The novel (which differs quite a bit from the movie) is set
in Los Angeles in the early 80s. The eponymous Hero is Herrero Fiddleman (!?),
son of a Jewish father and Puerto Rican mother. Hero, who is in his mid
thirties, has movie-star looks, drives a black 1967 Porsche convertible, owns a
dachshund named Stretch, has a model named Kay for a girlfriend, and lives
aboard a houseboat anchored at a marina near Venice Beach. Hero is revered by
Los Angelenos for being the city’s top cop: tough, brave, and ready to put
himself on the line to maintain law and order.
Hero is contemplating retiring from police work and moving
with Kay to the countryside, but one loose end continues to occupy his mind:
the apprehension of the brutal serial killer known as The Terror.

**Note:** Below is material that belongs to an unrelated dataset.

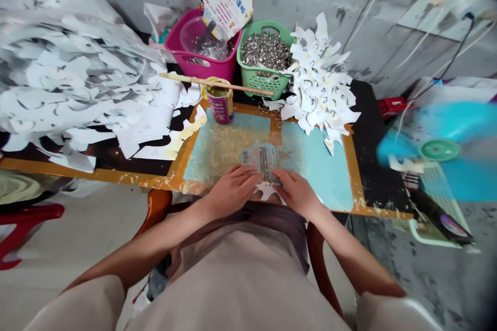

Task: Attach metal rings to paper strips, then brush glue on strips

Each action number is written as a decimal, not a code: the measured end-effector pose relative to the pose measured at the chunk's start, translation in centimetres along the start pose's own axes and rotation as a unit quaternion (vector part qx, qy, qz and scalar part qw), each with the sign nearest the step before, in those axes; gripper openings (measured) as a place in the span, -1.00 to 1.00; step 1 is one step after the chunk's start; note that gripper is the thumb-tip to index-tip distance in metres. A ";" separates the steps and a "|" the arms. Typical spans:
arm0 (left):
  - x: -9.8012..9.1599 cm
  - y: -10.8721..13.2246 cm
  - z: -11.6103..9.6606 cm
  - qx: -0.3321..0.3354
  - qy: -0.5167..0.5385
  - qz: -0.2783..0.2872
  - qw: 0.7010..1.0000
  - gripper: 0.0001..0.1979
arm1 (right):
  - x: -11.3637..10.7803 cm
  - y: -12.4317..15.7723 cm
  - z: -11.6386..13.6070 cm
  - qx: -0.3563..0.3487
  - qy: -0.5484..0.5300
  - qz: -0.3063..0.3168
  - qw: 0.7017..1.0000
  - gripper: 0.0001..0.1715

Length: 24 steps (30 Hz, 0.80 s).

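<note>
Both hands are down at the near edge of the blue board (310, 158), and between them sits a small white paper cut-out (267, 191). The left hand (233, 190) lies flat, fingers stretched toward it. The right hand (297, 192) mirrors it, fingertips on the piece's right side. Neither hand is closed on anything; the palms are down and the fingers loose and spread. By the look of it this is the pressing-down step, smoothing the cut-out onto the glue-streaked patch of board. Any next move calls for a light touch, since those thin paper points could tear or stick. Further back, a tin (220, 105) carries a stick (217, 83) across its top, with a green basket (264, 81) of metal bits to its right. A stack of white cut-outs (320, 85) leans far right of that.
</note>
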<state>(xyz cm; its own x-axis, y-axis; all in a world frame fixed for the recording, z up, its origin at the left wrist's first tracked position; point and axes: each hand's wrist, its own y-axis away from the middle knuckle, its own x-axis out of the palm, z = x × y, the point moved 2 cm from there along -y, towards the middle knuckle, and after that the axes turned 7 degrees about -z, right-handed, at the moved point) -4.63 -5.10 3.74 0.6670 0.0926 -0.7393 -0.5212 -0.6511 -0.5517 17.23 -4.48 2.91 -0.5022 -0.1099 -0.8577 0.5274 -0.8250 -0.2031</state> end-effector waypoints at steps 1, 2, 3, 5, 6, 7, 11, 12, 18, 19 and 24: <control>0.4 -0.8 0.1 0.017 0.000 0.031 0.999 -0.79 | 0.3 0.6 -0.2 0.023 -0.021 -0.009 0.999 -0.59; 0.9 -1.6 0.2 0.034 0.002 0.061 0.998 -0.80 | 0.5 1.1 -0.4 0.045 -0.038 -0.018 0.998 -0.63; 1.3 -2.2 0.3 0.050 0.004 0.088 0.995 -0.81 | 0.8 1.5 -0.6 0.061 -0.050 -0.028 0.996 -0.67; 2.0 -3.0 0.5 0.081 0.012 0.128 0.988 -0.81 | 1.2 2.1 -0.8 0.076 -0.074 -0.046 0.993 -0.72; 2.3 -3.2 0.7 0.094 0.017 0.139 0.986 -0.81 | 1.3 2.3 -0.9 0.077 -0.087 -0.056 0.992 -0.71; 2.6 -3.3 0.8 0.104 0.023 0.144 0.984 -0.81 | 1.4 2.4 -1.0 0.076 -0.098 -0.065 0.990 -0.69; 3.0 -2.9 1.2 0.121 0.058 0.132 0.982 -0.83 | 1.1 3.0 -0.9 0.048 -0.103 -0.082 0.990 -0.63; 3.0 -2.7 1.3 0.119 0.067 0.124 0.983 -0.82 | 1.1 3.1 -0.9 0.039 -0.098 -0.083 0.991 -0.63; 3.5 -1.7 2.1 0.100 0.074 0.073 0.990 -0.90 | 1.5 3.3 -0.3 -0.013 -0.060 -0.081 0.995 -0.53; 3.6 -1.6 2.2 0.097 0.071 0.072 0.990 -0.91 | 1.6 3.3 -0.2 -0.015 -0.054 -0.078 0.995 -0.53; 3.9 -1.1 2.5 0.075 0.072 0.098 0.990 -0.90 | 1.7 3.0 -0.1 0.005 -0.040 -0.065 0.997 -0.60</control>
<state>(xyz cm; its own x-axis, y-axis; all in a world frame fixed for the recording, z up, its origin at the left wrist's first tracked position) -2.78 -2.09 0.50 0.6090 -0.1393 -0.7808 -0.7137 -0.5259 -0.4627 18.06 -7.05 0.81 -0.6191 -0.0451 -0.7840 0.4480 -0.8402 -0.3055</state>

After killing
22 young women in the Venice area throughout the 70s, in 1979 The Terror
suddenly ceased his atrocities. Is The Terror truly gone………..or just biding his time before re-emerging to continue his atrocities ?
As the novel opens, another young woman is murdered, and
the modus operandi is the same as that associated with the victims of The Terror’s
previous depredations. It’s up to Hero to resume his investigation of the
killer……….but this time, the urgency for capturing the murderer is even
greater. For The Terror has laid his eyes on Kay……….and found her eminently
desirable…….
‘Hero and the Terror’ contains a bit less porn and
splatterpunk content than Blodgett’s earlier novel Captain Blood, presumably
because it’s shorter in length. That said, what splatterpunk content is present in ‘Hero’

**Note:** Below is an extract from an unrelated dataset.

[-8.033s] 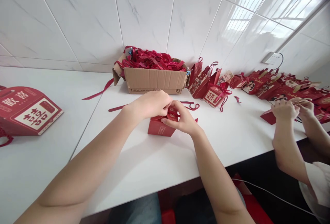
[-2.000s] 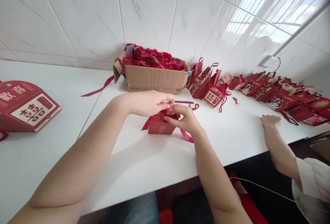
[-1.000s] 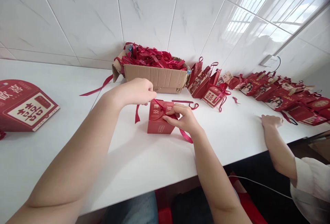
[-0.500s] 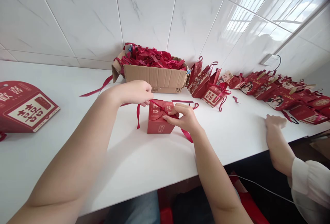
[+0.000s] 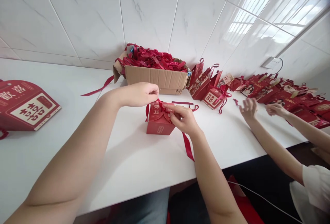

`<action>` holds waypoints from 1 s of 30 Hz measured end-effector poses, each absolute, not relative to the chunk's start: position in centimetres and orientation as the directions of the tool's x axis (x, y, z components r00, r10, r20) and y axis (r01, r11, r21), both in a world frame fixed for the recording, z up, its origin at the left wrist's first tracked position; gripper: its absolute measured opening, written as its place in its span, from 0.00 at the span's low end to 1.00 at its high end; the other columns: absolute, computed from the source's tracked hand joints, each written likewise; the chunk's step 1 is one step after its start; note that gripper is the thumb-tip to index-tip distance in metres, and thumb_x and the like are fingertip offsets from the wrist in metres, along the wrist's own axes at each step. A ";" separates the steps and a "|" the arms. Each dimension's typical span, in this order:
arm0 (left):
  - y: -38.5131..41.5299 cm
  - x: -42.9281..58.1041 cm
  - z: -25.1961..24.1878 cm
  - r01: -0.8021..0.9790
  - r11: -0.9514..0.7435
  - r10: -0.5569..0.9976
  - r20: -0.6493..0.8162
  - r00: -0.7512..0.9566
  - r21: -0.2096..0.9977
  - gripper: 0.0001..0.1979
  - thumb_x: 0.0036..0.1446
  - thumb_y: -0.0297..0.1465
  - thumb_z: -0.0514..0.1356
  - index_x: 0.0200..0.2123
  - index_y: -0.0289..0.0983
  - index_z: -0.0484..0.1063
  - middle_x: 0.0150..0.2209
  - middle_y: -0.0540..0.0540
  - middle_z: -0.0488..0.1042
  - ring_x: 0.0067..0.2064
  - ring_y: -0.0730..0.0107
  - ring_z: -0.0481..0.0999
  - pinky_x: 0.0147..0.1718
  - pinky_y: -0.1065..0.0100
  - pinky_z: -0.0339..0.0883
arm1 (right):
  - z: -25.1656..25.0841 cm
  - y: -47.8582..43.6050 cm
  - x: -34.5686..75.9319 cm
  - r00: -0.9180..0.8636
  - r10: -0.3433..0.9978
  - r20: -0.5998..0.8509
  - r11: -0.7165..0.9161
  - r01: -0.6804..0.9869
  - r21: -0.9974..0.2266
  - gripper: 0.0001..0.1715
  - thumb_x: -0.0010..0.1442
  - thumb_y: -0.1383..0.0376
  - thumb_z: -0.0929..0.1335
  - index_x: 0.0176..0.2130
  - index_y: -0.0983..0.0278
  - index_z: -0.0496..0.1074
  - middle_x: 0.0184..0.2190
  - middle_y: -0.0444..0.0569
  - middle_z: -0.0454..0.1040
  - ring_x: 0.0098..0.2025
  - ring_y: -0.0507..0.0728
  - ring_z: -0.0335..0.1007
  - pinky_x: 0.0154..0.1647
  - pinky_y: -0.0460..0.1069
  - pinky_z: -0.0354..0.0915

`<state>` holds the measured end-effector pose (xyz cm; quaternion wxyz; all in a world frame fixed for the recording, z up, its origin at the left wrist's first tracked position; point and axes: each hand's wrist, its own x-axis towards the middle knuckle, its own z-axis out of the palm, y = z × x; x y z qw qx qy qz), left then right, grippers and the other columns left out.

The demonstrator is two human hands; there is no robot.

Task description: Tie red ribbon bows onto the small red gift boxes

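Note:
A small red gift box (image 5: 160, 127) with pale characters stands on the white table in front of me. A red ribbon (image 5: 188, 145) runs over its top, one tail trailing to the right across the table. My left hand (image 5: 146, 94) is closed at the upper left of the box, its fingertips pinching the ribbon just above the lid. At the box's right top edge my right hand (image 5: 183, 116) is closed too, thumb and forefinger pinched on the ribbon near its crossing. The fingertips partly hide the crossing.
Behind the box stands a cardboard carton (image 5: 154, 78) heaped with red ribbons. A larger red box (image 5: 28, 105) lies at the left. Finished-looking boxes with bows (image 5: 212, 97) and many red boxes (image 5: 283, 100) line the right. A co-worker's hands (image 5: 249, 110) reach in there.
My left hand has moved slightly right, closer over the lid. The ribbon's left tail has drawn up against the box. The co-worker's hands have come forward, two now showing.

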<state>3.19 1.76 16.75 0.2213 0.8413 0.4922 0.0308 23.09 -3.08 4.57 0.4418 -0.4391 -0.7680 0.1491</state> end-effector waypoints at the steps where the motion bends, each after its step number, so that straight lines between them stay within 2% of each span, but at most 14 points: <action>1: 1.7 3.3 16.7 0.813 -0.410 0.847 -0.159 0.508 0.414 0.05 0.55 0.35 0.53 0.30 0.40 0.64 0.26 0.50 0.68 0.22 0.73 0.61 0.21 0.70 0.51 | 4.5 -3.0 23.1 -0.231 0.793 0.563 0.584 0.551 -0.596 0.22 0.56 0.71 0.62 0.49 0.62 0.75 0.23 0.43 0.67 0.24 0.49 0.59 0.27 0.46 0.60; 5: 1.8 3.4 16.7 0.823 -0.375 0.862 -0.167 0.479 0.428 0.06 0.56 0.35 0.51 0.30 0.40 0.64 0.25 0.52 0.69 0.23 0.73 0.65 0.20 0.71 0.51 | 4.4 -2.9 23.0 -0.229 0.772 0.593 0.606 0.545 -0.579 0.21 0.54 0.72 0.62 0.44 0.64 0.78 0.30 0.48 0.76 0.29 0.52 0.68 0.31 0.47 0.66; 11: 2.1 3.3 16.6 0.811 -0.369 0.856 -0.173 0.487 0.454 0.06 0.54 0.35 0.50 0.28 0.40 0.63 0.32 0.53 0.77 0.30 0.69 0.73 0.24 0.72 0.58 | 4.3 -2.7 22.8 -0.199 0.749 0.632 0.627 0.520 -0.579 0.18 0.52 0.73 0.63 0.38 0.63 0.80 0.31 0.48 0.79 0.28 0.51 0.70 0.29 0.47 0.67; 17: 3.1 2.9 15.9 0.779 -0.268 0.867 -0.211 0.451 0.567 0.03 0.49 0.33 0.53 0.26 0.40 0.63 0.37 0.52 0.80 0.39 0.66 0.78 0.33 0.72 0.66 | 4.2 -2.8 23.1 -0.201 0.782 0.590 0.594 0.525 -0.610 0.21 0.53 0.74 0.62 0.41 0.63 0.79 0.32 0.48 0.80 0.28 0.52 0.70 0.28 0.47 0.66; 20: 3.7 2.7 15.6 0.804 -0.233 0.881 -0.232 0.413 0.546 0.03 0.46 0.32 0.54 0.24 0.39 0.64 0.35 0.50 0.80 0.41 0.64 0.78 0.35 0.71 0.68 | 4.3 -2.9 23.2 -0.208 0.818 0.536 0.555 0.529 -0.642 0.23 0.53 0.74 0.62 0.43 0.62 0.78 0.33 0.48 0.79 0.30 0.52 0.71 0.30 0.48 0.66; 25: 3.9 2.8 15.5 0.874 -0.217 0.894 -0.272 0.357 0.434 0.04 0.44 0.32 0.55 0.24 0.39 0.67 0.36 0.49 0.81 0.41 0.62 0.78 0.30 0.71 0.65 | 4.7 -3.1 23.4 -0.208 0.856 0.474 0.504 0.538 -0.675 0.23 0.53 0.73 0.61 0.44 0.64 0.78 0.25 0.45 0.74 0.25 0.50 0.64 0.27 0.47 0.62; 30: 4.1 2.7 15.3 0.897 -0.212 0.890 -0.302 0.341 0.389 0.05 0.43 0.33 0.56 0.25 0.39 0.68 0.36 0.47 0.81 0.39 0.60 0.78 0.27 0.69 0.63 | 4.8 -3.3 23.8 -0.184 0.904 0.385 0.424 0.487 -0.763 0.22 0.53 0.72 0.62 0.44 0.64 0.77 0.18 0.39 0.59 0.20 0.47 0.51 0.22 0.45 0.54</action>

doesn’t shirk; for example, a brief segment describing a do-it-yourself
hemorrhoidectomy will stay with me for a long, long time………..

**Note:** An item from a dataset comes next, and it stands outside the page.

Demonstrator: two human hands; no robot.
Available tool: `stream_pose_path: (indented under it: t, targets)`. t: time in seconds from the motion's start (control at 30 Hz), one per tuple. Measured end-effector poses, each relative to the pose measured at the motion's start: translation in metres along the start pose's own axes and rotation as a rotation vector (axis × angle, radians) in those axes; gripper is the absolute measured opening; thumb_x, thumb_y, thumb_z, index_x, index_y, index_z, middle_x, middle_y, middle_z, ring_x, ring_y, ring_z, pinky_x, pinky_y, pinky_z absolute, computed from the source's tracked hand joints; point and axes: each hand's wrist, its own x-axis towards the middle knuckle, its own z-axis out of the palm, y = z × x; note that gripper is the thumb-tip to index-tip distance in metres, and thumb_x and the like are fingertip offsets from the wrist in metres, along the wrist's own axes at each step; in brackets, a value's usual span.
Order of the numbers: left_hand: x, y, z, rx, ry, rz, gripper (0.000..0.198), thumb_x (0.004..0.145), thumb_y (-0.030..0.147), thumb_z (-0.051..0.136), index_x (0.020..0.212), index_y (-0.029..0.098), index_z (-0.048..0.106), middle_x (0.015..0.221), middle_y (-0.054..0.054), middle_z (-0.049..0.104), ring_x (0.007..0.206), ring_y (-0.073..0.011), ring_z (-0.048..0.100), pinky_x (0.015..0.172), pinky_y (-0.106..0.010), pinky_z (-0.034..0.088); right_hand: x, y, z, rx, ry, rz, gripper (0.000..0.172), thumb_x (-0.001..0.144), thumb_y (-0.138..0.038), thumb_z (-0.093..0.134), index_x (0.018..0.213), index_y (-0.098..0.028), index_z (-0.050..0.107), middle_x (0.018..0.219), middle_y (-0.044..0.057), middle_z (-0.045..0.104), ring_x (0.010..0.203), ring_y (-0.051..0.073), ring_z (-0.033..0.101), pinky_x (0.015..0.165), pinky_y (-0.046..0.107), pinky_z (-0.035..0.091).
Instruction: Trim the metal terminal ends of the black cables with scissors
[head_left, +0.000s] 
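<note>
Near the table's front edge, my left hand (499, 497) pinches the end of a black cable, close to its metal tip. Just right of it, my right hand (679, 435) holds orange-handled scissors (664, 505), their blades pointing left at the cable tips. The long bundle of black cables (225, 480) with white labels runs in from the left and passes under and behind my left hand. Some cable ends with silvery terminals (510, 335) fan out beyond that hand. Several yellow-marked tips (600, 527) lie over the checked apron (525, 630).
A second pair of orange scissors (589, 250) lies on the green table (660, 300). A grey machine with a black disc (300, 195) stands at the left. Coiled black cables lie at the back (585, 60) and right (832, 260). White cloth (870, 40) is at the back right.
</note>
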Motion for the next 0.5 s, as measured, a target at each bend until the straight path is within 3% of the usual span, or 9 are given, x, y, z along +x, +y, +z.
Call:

The opening chapters of the book are the best, as Hero confronts a particularly loathsome and repulsive villain who is something of a brother to Baron Harkonnen from the novel Dune.
Unfortunately, the narrative starts to stall in its middle chapters, as author Blodgett uses seemingly unending flashback sequences and subplots to get the novel to its necessary word count prior to evolving to the grand finale involving the confrontation between Hero and The Terror. Said confrontation is overlong, and at times contrived, which is why I can't award the book more than three stars.
Summing up, as a uniquely deranged character, The Terror certainly delivers in the California Crazy department; it wouldn't surprise me if he was in some regard an inspiration for the character Daniel 'Chaingang' Bunkowski in Rex MIler's 1987 splatterpunk classic Slob. If those types of villains appeal to you, then getting a copy of 'Hero and the Terror' may be well worth your while.